What is required:
Everything from the line that contains "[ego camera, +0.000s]" through the last line below should be transcribed exactly, except the pictures.

※ ※ ※

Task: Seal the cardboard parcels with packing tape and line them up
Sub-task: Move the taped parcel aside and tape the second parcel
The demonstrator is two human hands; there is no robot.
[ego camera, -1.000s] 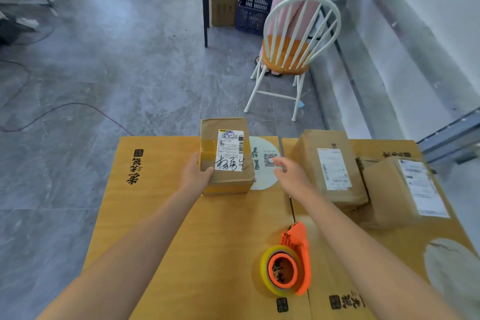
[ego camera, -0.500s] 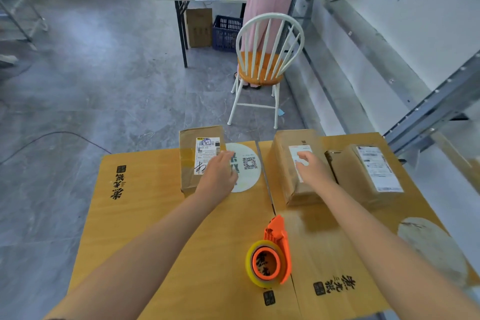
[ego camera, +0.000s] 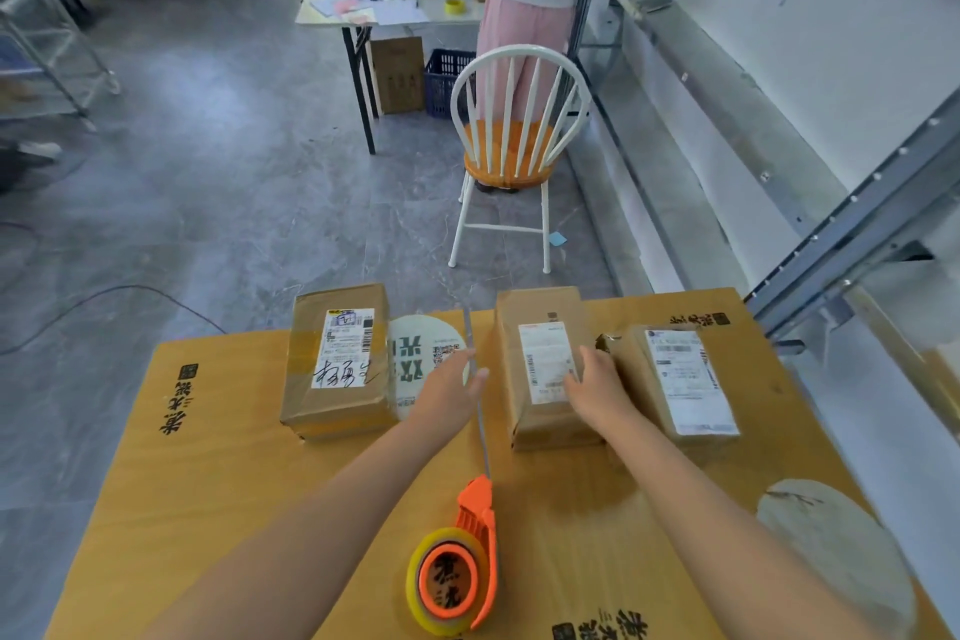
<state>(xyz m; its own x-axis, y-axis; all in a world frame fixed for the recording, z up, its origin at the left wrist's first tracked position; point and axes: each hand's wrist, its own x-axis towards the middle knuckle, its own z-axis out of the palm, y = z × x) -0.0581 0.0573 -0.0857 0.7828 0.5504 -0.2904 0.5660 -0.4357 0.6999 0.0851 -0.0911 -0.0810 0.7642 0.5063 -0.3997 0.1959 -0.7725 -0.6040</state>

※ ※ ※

Answer to the problem:
[ego camera, +0.000s] 
<state>(xyz m; its own x-axis, y-axis; all in a world frame fixed for the recording, z up, its origin at the left wrist's first tracked position; point and axes: each hand's wrist, its own x-axis towards the middle knuckle, its own z-axis out of the palm, y = z × x) -0.0581 0.0573 -0.0857 0.7828 0.5504 -0.2904 0.5660 -0.4357 0.6999 0.0851 -0.0911 -0.0810 0.7642 0.5063 -0.3997 0.1959 -0.7725 -0.6040</state>

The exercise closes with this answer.